Yo no sé, no. Pedro recordaba unos días de angustia para sus viejos y la abuela. Todo era porque el abuelo había perdido los papeles de la jubilación, que estaba en trámite, con sus documentos inclusive. Para peor, como había nacido en la Península Escandinava todo se complicaba. Después de batallar con el aparato burocrático, que alargaban la solución, una de sus tías, cuando pasó un tren en el que viajaba Evita, se acercó lo suficiente y le entregó una carta a la que empezaba a ser la abanderada de los humildes.

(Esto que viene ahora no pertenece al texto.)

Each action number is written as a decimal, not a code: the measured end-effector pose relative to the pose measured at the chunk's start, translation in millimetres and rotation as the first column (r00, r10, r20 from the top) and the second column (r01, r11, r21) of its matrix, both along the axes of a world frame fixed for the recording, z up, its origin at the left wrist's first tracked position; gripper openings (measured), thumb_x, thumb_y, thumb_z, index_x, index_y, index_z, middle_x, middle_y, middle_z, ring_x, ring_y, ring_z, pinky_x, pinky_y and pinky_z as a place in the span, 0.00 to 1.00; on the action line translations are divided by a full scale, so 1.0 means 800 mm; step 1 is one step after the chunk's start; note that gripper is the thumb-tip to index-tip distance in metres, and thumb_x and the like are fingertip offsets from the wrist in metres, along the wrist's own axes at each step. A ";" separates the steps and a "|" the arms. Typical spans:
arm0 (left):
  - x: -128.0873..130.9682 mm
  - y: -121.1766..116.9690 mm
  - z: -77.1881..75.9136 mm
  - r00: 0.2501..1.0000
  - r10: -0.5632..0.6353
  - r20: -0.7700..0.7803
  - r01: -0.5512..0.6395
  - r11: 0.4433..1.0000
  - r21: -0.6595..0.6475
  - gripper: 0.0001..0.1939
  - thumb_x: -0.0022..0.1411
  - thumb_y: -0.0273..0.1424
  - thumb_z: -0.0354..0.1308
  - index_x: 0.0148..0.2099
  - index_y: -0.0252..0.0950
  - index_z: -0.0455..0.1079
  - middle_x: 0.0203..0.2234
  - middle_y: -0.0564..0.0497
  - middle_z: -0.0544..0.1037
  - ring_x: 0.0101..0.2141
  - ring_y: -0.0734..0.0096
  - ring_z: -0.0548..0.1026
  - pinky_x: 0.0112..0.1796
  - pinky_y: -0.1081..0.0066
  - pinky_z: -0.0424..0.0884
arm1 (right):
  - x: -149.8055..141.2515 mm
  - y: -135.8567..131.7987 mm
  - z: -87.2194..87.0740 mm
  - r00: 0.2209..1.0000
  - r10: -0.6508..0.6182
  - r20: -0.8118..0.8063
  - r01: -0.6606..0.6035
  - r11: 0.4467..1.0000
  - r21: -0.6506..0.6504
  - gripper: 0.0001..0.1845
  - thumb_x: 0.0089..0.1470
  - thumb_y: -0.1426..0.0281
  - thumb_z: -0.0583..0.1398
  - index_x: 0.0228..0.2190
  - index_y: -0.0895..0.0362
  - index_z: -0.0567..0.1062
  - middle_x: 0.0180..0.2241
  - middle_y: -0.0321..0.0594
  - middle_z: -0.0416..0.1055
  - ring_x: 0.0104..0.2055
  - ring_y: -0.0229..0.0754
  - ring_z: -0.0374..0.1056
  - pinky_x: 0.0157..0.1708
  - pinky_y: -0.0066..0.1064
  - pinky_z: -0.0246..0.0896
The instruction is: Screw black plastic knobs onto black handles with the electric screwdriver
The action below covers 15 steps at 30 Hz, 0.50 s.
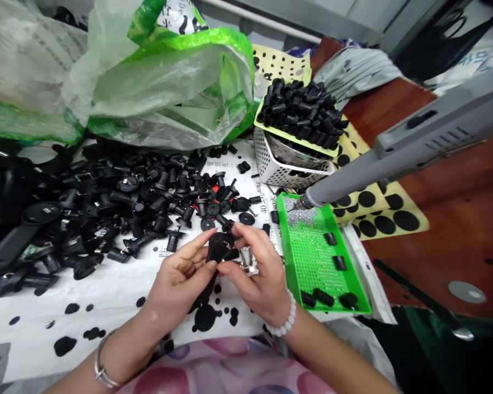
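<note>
Close in front of my body, my left hand (178, 279) and my right hand (261, 268) both hold a black plastic part (221, 246) with a rounded head and a long dark piece below it. My left thumb and fingers pinch it from the left. The fingers of my right hand curl around its other side, and a small shiny metal piece (246, 257) shows beside them; I cannot tell whether it is held or lies behind. Just beyond my fingertips, a heap of black plastic knob-like parts (160, 180) covers the left of the table.
A green tray (283, 241) of small screws (298, 213) and several black tubes stands on the right. A grey electric screwdriver (353, 169) points down into it. Behind are a white basket (267, 161), a tub of black tubes (299, 109), dotted sticker sheets (402, 213) and plastic bags (168, 87).
</note>
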<state>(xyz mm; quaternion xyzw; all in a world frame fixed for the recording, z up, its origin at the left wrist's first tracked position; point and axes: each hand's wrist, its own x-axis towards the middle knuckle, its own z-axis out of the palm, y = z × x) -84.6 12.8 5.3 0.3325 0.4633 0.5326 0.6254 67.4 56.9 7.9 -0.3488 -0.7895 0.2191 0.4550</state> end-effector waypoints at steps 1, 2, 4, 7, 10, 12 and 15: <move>0.000 0.000 0.002 1.000 0.001 -0.010 -0.001 1.000 -0.003 0.32 0.56 0.31 0.62 0.62 0.31 0.60 0.45 0.42 0.79 0.42 0.65 0.77 0.43 0.71 0.72 | 0.002 0.000 0.000 1.000 0.005 -0.027 -0.005 1.000 -0.020 0.28 0.54 0.65 0.62 0.55 0.55 0.62 0.46 0.49 0.68 0.44 0.44 0.67 0.42 0.39 0.69; 0.001 0.000 0.003 1.000 0.002 -0.019 -0.002 1.000 -0.005 0.32 0.56 0.32 0.62 0.62 0.31 0.60 0.45 0.41 0.79 0.42 0.64 0.77 0.42 0.71 0.73 | 0.004 -0.001 -0.001 0.999 0.006 -0.048 -0.008 0.999 -0.033 0.27 0.54 0.67 0.62 0.55 0.55 0.63 0.46 0.48 0.68 0.42 0.43 0.67 0.41 0.38 0.69; 0.002 -0.001 0.005 1.000 0.001 -0.030 -0.001 1.000 -0.002 0.33 0.56 0.32 0.62 0.61 0.30 0.60 0.45 0.40 0.79 0.44 0.62 0.76 0.41 0.71 0.73 | 0.008 -0.002 -0.002 0.998 0.006 -0.070 -0.009 0.999 -0.037 0.26 0.54 0.70 0.62 0.54 0.55 0.64 0.46 0.48 0.67 0.41 0.42 0.67 0.42 0.38 0.68; 0.002 -0.003 0.006 1.000 -0.010 -0.015 0.010 1.000 0.012 0.30 0.57 0.32 0.62 0.61 0.32 0.62 0.44 0.42 0.79 0.46 0.62 0.75 0.42 0.72 0.73 | 0.011 -0.006 -0.002 0.996 0.021 -0.091 -0.025 0.999 -0.039 0.24 0.53 0.72 0.62 0.52 0.55 0.66 0.46 0.47 0.67 0.44 0.42 0.66 0.45 0.39 0.67; -0.001 -0.007 0.003 0.999 -0.020 0.025 0.019 0.999 0.033 0.24 0.59 0.32 0.61 0.58 0.38 0.66 0.43 0.47 0.80 0.43 0.67 0.76 0.42 0.74 0.73 | 0.013 -0.011 0.001 0.988 0.027 -0.152 -0.048 0.990 -0.132 0.21 0.54 0.72 0.60 0.51 0.55 0.67 0.45 0.46 0.67 0.43 0.41 0.66 0.47 0.40 0.66; -0.003 -0.009 0.002 1.000 0.003 0.007 -0.003 0.999 0.054 0.20 0.60 0.34 0.60 0.55 0.41 0.70 0.39 0.50 0.81 0.36 0.72 0.77 0.39 0.77 0.73 | 0.013 -0.013 0.004 0.979 0.013 -0.205 -0.067 0.964 -0.258 0.17 0.55 0.71 0.59 0.48 0.54 0.70 0.43 0.44 0.69 0.40 0.39 0.67 0.45 0.38 0.67; -0.005 -0.011 0.001 0.992 0.042 -0.116 -0.033 0.997 0.074 0.16 0.60 0.34 0.60 0.51 0.42 0.73 0.33 0.54 0.81 0.28 0.77 0.75 0.32 0.80 0.73 | 0.011 -0.014 0.006 0.957 0.008 -0.289 -0.145 0.877 -0.458 0.13 0.55 0.68 0.60 0.43 0.55 0.73 0.38 0.42 0.72 0.36 0.36 0.69 0.38 0.32 0.68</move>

La misiva informaba la angustia familiar y la contestación no tardó una semana: la jubilación del abuelo Isä (papa) junto con una carta de Evita pidiendo disculpas por la demora.

También se acuerda del primer torneo de pibes que participó en el barrio. No tenían ni para las camisetas. Un vecino, que hizo de delegado, les contaba que él había participado de los primeros Campeonatos Evita y que, de estar ella viva, no tendríamos ese problema, el de no tener camisetas.

Corría el primer año de la dictadura de Onganía. Pasó un tiempo, y allá por el 73, hubo una marcha de antorchas que pasó por el Cristo (Perón y Lagos) y terminó en Córdoba y Entre Ríos, y se colocó una placa rebautizando a la calle Córdoba con el nombre de Eva Perón. Pedro vio en las columnas que venían de la JP, la JUP, la JTP y la UES, el espíritu y las ganas de justicia social de Evita que estaba vivo, estaba presente.

Mirá, prosigue Pedro, hasta no hace mucho, con un billete por día con la cara de Evita, uno se aseguraba el morfi diario. Y los que además la teníamos, y la seguimos teniendo, íbamos por más. Hoy, los que tienen el poder nos quieren arreglar con una jubilación de 100 billetes con la imagen de un venado que se parece a un guanaco. ¿Sabés qué?, me dice, hay que volver a tener un gobierno que asegure que los deseos de Evita estén presente. Y vamos a volver, asegura, con 100, con miles, con millones de Evitas. Esto me lo dice mientras su cara parece iluminarse con la luz de aquellos recuerdos, de aquellas antorchas.